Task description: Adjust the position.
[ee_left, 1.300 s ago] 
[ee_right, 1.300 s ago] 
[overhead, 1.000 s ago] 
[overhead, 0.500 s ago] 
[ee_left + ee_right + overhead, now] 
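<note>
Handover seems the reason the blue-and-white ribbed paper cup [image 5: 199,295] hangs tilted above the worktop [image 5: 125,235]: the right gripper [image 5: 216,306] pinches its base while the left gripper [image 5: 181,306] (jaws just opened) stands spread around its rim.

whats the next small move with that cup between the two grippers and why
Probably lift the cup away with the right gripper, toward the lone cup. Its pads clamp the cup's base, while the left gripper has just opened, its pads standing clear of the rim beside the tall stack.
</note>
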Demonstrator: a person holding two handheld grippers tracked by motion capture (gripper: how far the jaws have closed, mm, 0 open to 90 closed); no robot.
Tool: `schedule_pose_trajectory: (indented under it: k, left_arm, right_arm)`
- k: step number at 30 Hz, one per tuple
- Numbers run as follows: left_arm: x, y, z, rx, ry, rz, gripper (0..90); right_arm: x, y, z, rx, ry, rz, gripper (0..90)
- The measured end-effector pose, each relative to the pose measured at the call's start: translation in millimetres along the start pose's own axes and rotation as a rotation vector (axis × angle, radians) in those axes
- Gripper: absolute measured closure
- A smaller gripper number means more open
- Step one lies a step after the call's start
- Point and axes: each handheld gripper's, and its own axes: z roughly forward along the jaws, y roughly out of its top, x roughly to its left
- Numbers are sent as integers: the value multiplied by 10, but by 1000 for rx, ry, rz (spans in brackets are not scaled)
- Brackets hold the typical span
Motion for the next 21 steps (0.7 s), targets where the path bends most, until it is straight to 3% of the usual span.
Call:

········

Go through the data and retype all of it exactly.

#### [Finished exercise]
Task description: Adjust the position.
[ee_left, 1.300 s ago] 
[ee_right, 1.300 s ago] 
[overhead, 1.000 s ago] 
[overhead, 0.500 s ago] 
[ee_left + ee_right + overhead, now] 
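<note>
Handover seems the reason the blue-and-white ribbed paper cup [image 5: 199,295] hangs tilted above the worktop [image 5: 125,235]: the right gripper [image 5: 216,306] pinches its base while the left gripper [image 5: 181,306] (jaws just opened) stands spread around its rim.

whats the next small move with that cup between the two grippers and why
Probably lift the cup away with the right gripper, toward the lone cup. Its pads clamp the cup's base, while the left gripper has just opened, its pads standing clear of the rim beside the tall stack.
</note>
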Demonstrator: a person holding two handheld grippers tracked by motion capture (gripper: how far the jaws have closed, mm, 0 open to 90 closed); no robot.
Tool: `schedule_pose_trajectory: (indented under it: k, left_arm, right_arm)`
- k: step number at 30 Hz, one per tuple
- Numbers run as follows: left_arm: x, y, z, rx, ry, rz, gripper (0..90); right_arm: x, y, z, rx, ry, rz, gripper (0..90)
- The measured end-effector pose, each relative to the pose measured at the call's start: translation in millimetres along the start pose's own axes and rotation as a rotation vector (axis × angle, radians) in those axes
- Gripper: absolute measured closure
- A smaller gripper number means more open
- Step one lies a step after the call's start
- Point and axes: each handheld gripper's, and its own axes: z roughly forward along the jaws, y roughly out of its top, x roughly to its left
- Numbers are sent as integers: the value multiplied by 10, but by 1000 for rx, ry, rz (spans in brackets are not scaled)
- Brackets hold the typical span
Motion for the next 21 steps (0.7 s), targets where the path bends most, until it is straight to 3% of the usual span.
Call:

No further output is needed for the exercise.